La società Bellarca SA, che detiene i diritti dei terreni di Castione sui quali è stata prevista la realizzazione dello Stadio e del Centro Commerciale, sollecitata dai media e dall’opinione pubblica alla vigilia del votazione popolare sulla variante di Piano Regolatore, comunica quanto segue:

• Non appena avuto conoscenza dell’incapacità da parte del Dott. Giulini di realizzare il progetto di stadio e relativo centro commerciale, ci siamo attivati per coinvolgere gruppi di investitori disposti a realizzare il progetto previsto, compreso il finanziamento necessario all’ACB per garantirne l’attività futura.

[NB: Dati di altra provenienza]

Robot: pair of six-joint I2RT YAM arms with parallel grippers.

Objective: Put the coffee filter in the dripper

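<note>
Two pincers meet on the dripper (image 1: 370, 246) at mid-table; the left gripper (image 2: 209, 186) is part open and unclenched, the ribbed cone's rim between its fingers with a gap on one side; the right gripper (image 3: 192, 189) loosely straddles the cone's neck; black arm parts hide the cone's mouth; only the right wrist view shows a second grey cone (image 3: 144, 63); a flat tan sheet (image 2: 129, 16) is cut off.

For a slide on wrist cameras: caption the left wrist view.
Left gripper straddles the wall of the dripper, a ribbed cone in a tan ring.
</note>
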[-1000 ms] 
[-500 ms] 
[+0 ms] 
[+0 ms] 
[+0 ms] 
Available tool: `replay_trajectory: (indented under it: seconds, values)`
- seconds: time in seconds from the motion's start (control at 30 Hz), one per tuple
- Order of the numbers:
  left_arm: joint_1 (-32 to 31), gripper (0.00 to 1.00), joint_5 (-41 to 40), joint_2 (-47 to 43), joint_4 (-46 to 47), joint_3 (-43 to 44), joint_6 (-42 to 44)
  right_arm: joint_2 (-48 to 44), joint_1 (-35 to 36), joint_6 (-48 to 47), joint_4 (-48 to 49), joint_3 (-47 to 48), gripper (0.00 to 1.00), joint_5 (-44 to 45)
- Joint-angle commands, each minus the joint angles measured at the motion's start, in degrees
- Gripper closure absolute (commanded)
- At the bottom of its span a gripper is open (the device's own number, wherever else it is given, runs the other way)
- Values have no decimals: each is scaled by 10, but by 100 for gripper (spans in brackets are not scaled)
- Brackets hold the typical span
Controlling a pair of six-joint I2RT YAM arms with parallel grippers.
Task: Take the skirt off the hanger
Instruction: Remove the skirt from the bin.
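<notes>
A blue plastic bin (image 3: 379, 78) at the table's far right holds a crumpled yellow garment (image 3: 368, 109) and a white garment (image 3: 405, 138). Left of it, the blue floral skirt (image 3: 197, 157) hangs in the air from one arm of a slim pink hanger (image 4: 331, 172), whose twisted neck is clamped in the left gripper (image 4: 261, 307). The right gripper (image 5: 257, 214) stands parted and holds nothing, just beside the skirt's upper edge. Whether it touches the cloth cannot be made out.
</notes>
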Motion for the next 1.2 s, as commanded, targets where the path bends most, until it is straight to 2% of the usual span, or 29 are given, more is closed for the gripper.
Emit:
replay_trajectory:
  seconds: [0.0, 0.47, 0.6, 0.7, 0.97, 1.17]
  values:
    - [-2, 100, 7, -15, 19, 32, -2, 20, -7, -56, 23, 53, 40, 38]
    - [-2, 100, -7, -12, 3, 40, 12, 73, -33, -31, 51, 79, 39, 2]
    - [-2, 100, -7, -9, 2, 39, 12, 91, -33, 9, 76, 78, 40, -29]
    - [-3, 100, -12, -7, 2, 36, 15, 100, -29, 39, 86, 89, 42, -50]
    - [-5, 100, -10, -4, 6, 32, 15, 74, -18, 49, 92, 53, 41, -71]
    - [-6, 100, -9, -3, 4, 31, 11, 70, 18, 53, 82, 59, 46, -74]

• Alcuni gruppi di investitori che sono stati da noi interpellati, dopo attento esame del progetto e dei relativi calcoli economici, hanno dichiarato di dover rinunciare alla realizzazione del progettato stadio a causa dei previsti importanti investimenti che sono economicamente insostenibili. Questi gruppi di investitori si sono invece dichiarati molto interessati alla realizzazione del centro commerciale di 25'000 mq.

• Nel caso in cui la variante di Piano Regolatore posta in votazione il 14 aprile prossimo dovesse essere approvata, vi sarà quindi unicamente la possibilità di realizzare il centro commerciale e non lo stadio.

Giulini si affida a un nuovo avvocato

Gli interessi dell'AC Bellinzona e di Gabriele Giulini saranno d'ora in avanti tutelati dall'avvocato Emanuele Stauffer. Il dirigente ha rinunciato ai servigi di Tuto Rossi, ringraziato "per gli sforzi fino ad oggi profusi". Nel comunicato si legge anche che, se non in presenza di eventi particolari, "non verranno rilasciate dichiarazioni o prese di posizione di sorta. Il presidente Giulini sta intensamente tentando di individuare soluzioni e sbocchi finanziari percorribili, confidando nel successo dei suoi sforzi".